Here are some quick survey results:

  • Thirty-seven ARL institutions (43% of respondents) had an operational IR (we called these respondents implementers), 31 (35%) were planning one by 2007, and 19 (22%) had no IR plans.
  • Looked at from the perspective of all 123 ARL members, 30% had an operational IR and, by 2007, that figure may reach 55%.
  • The mean cost of IR implementation was $182,550.
  • The mean annual IR operation cost was $113,543.
  • Most implementers did not have a dedicated budget for either start-up costs (56%) or ongoing operations (52%).
  • The vast majority of implementers identified first-level IR support units that had a library reporting line vs. one that had a campus IT or other campus unit reporting line.
  • DSpace was by far the most commonly used system: 20 implementers used it exclusively and 3 used it in combination with other systems.
  • Proquest DigitalCommons (or the Bepress software it is based on) was the second choice of implementers: 7 implementers used this system.
  • While 28% of implementers have made no IR software modifications to enhance its functionality, 22% have made frequent changes to do so and 17% have made major modifications to the software.
  • Only 41% of implementers had no review of deposited documents.
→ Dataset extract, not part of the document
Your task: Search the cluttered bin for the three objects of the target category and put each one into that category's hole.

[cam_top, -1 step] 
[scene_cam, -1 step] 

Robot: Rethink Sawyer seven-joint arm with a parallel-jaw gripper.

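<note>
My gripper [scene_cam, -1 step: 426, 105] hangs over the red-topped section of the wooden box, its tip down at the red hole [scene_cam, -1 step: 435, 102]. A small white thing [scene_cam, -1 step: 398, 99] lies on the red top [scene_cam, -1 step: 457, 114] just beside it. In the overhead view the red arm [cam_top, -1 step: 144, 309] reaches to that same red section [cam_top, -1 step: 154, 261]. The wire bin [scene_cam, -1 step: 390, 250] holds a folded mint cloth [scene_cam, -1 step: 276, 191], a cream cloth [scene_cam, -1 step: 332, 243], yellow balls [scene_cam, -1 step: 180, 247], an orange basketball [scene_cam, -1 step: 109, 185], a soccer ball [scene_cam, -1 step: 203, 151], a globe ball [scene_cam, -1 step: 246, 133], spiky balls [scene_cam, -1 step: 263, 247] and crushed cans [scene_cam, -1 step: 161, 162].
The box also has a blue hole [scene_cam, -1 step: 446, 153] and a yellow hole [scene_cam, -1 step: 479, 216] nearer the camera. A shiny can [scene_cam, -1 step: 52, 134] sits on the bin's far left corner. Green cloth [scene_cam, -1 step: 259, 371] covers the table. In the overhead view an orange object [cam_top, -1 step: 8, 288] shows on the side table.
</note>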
While review by designated departmental or unit officials was the most common method (35%), IR staff reviewed documents 21% of the time.
  • In a check all that apply question, 60% of implementers said that IR staff entered simple metadata for authorized users and 57% said that they enhanced such data. Thirty-one percent said that they cataloged IR materials completely using local standards.
  • In another check all that apply question, implementers clearly indicated that IR and library staff use a variety of strategies to recruit content: 83% made presentations to faculty and others, 78% identified and encouraged likely depositors, 78% had library subject specialists act as advocates, 64% offered to deposit materials for authors, and 50% offered to digitize materials and deposit them.
  • The most common digital preservation arrangement for implementers (47%) was to accept any file type, but only preserve specified file types using data migration and other techniques. The next most common arrangement (26%) was to accept and preserve any file type.
  • The mean number of digital objects in implementers’ IRs was 3,844.